Australian barrister

David Graham Russell, (born 2 December 1950) is an Australian barrister who specialises in international tax law.

==Early life and education==

David Russell was born in the town of Dalby in Queensland as the second son of Charles Wilfred Russell MP and Hilary Maude Russell (née Newton), subsequently H M Russell OBE. He attended Jimbour State School from 1956 to 1960, after which he attended Anglican Church Grammar School in Brisbane from 1961 to 1967. His university years were spent at the University of Queensland in Brisbane, where he received his Bachelor of Arts in 1971, his Bachelor of Laws in 1974, and finally his Master of Laws in 1983.

==Career==
===Professional===
Russell was admitted as a solicitor in Queensland in 1974, and was called to the Bar in 1977. He is admitted to practise in Australia, England and Wales (where he is a member of Lincoln's Inn), the Courts of the Dubai International Financial Centre, New York (as a legal consultant), New Zealand and Papua New Guinea. He was appointed Queen's Counsel in Australia in 1986.

He has practised in Dubai and London at Outer Temple Chambers, Sydney at Ground Floor Wentworth Chambers and Brisbane at Sir Harry Gibbs Chambers,

He has acted for Commonwealth and State Governments as well as individuals and corporations.

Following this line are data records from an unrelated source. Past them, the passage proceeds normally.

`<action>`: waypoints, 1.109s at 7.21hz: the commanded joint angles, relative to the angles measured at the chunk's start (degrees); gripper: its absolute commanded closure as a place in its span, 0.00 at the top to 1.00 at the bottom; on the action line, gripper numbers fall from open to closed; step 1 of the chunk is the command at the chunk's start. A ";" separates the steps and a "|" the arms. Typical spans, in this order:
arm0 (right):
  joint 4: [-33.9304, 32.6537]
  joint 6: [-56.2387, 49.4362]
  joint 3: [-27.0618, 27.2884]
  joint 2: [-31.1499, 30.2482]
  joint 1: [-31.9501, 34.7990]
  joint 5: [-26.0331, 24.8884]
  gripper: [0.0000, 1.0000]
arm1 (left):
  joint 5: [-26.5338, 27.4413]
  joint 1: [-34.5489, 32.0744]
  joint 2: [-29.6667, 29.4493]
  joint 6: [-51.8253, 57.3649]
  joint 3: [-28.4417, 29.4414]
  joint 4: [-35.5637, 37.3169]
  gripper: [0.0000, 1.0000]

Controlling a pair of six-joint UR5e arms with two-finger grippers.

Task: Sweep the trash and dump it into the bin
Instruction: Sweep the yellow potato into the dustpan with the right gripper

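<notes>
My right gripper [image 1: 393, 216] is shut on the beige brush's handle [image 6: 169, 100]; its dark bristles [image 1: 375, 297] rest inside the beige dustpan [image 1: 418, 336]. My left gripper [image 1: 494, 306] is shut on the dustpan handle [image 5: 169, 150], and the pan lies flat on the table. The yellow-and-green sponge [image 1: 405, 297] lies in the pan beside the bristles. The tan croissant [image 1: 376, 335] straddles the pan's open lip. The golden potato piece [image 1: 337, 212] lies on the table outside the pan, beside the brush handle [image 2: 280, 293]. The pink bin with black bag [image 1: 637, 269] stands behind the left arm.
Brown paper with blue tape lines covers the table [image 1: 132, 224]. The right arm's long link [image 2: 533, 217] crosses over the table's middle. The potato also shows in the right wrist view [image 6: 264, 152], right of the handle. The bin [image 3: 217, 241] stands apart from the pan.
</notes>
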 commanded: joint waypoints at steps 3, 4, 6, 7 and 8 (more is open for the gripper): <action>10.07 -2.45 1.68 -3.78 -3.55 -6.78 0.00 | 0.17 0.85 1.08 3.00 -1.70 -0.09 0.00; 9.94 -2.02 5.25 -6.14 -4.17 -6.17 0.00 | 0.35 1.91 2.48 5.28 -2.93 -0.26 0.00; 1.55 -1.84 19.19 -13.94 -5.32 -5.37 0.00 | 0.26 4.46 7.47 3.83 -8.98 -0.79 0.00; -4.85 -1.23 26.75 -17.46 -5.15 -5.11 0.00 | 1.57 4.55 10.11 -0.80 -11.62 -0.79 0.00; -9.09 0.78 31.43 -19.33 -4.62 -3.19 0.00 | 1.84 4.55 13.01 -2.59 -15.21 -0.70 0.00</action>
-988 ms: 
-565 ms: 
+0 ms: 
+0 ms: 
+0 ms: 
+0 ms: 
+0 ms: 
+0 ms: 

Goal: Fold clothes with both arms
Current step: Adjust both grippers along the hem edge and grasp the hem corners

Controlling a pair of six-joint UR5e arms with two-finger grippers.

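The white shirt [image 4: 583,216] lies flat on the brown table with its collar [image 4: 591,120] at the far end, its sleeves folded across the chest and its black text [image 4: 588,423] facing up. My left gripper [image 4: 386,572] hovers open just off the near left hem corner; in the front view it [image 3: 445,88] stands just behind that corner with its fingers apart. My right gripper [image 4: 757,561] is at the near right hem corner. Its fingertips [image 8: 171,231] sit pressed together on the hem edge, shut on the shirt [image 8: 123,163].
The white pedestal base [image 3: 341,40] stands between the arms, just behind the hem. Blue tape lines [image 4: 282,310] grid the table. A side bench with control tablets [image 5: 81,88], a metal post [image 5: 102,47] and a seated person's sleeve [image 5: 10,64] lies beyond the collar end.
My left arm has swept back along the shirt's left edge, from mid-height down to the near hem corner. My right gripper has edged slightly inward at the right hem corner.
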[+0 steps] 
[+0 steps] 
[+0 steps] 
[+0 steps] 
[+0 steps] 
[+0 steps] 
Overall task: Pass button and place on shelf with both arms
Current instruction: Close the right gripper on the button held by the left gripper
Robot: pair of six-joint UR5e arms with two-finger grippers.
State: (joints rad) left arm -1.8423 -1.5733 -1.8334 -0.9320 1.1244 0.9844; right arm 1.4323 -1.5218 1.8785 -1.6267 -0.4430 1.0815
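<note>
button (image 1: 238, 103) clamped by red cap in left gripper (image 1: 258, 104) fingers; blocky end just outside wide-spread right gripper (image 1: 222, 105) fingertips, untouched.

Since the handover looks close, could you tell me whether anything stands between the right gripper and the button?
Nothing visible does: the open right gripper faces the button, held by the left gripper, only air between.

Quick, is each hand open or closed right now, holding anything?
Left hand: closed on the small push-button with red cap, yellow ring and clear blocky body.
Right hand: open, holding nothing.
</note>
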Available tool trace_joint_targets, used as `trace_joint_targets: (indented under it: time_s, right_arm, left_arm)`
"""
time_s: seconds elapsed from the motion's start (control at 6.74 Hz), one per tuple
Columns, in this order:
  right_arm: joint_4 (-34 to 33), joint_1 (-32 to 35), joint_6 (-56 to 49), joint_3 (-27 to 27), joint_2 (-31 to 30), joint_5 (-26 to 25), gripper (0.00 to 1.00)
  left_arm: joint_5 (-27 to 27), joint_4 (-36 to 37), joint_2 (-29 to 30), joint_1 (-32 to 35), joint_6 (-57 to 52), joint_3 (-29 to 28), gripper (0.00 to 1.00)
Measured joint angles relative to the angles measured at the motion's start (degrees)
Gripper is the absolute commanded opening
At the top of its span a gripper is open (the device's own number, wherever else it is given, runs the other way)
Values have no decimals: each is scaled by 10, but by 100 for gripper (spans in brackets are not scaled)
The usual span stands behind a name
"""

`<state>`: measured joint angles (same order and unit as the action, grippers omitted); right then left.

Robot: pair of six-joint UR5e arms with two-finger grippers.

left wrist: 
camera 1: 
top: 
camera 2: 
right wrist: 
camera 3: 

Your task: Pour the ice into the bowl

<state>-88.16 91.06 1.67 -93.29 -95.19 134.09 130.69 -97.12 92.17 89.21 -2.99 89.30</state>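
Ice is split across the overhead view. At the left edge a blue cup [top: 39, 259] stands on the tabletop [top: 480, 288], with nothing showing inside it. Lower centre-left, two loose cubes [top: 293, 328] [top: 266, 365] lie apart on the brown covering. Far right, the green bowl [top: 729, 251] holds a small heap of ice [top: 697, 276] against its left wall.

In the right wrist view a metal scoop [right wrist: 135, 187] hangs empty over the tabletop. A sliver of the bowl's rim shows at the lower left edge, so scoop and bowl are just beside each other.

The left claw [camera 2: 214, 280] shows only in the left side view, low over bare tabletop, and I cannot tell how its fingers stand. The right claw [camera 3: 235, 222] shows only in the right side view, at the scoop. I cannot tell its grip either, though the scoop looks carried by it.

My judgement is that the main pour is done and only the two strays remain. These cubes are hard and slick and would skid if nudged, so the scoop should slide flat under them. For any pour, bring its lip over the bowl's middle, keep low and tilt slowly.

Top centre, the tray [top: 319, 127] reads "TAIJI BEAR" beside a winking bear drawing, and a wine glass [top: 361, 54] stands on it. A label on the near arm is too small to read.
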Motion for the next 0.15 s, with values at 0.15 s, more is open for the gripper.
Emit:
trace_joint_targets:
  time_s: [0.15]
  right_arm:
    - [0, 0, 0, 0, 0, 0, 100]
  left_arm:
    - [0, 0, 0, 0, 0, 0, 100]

Russell was President of the Taxation Institute of Australia from 1993 to 1995, and of the Asia Oceania Tax Consultants' Association from 1996 to 2000. He is a member of the Law Council of Australia Business Law Section Taxation Committee. He served as a member of the Ministerial Consultative Committee for the Tax Law Improvement Project from 1994 to 1997 and as a member of the Steering Committee for the National Review of Standards for the Tax Profession in 1993 and 1994. From 1991 to 1995, he was a member of the National Tax Liaison Group.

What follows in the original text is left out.